Когда лет десять спустя он впервые увидел в раздвинутых тканях грудной клетки человеческое сердце, его собственное остановилось. Замерло на одно мучительное мгновение, а затем ударилось о ребра и обрело какой-то новый, мощный неутомимый ритм. Этот ритм никогда больше не подводил его. В радости, в горе, в смертельной усталости, в любую секунду жизни он мог рассчитывать на свой неукротимый пульс, на свое сердце, которое в любых обстоятельствах бьется упруго и ровно.

Впрочем, справедливости ради стоит заметить, что чувство страха он начал утрачивать раньше. Сразу после смерти Маши. Даже в Москве, на вступительных экзаменах в медицинский, когда решалась его будущая судьба, он чувствовал лишь холодок на кончиках пальцев.

А потом и вовсе стало хорошо.

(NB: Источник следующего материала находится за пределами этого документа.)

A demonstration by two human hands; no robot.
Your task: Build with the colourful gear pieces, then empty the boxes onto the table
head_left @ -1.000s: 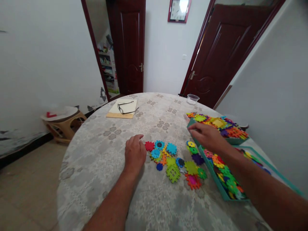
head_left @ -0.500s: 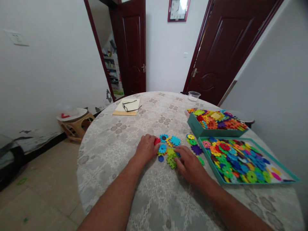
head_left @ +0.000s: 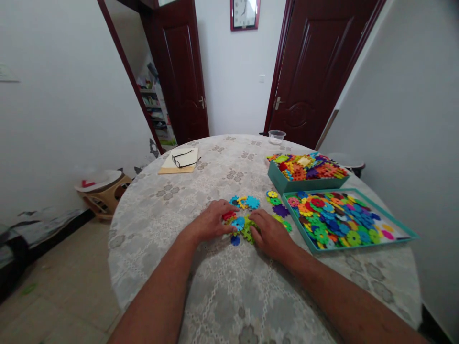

Койка в общаге, работа в ночную смену – красота. Так в полном спокойствии и вкатился в совершеннолетие уже истинным самураем. Про самураев это он начитался, когда еще в школьные времена в библиотеке подрабатывал. Он много читал, а потом рассказывал теть Люде, которая его подкармливала. Там, в прошлом.

Ну да бог с ним, с прошлым. Его он похоронил вместе с Машкой.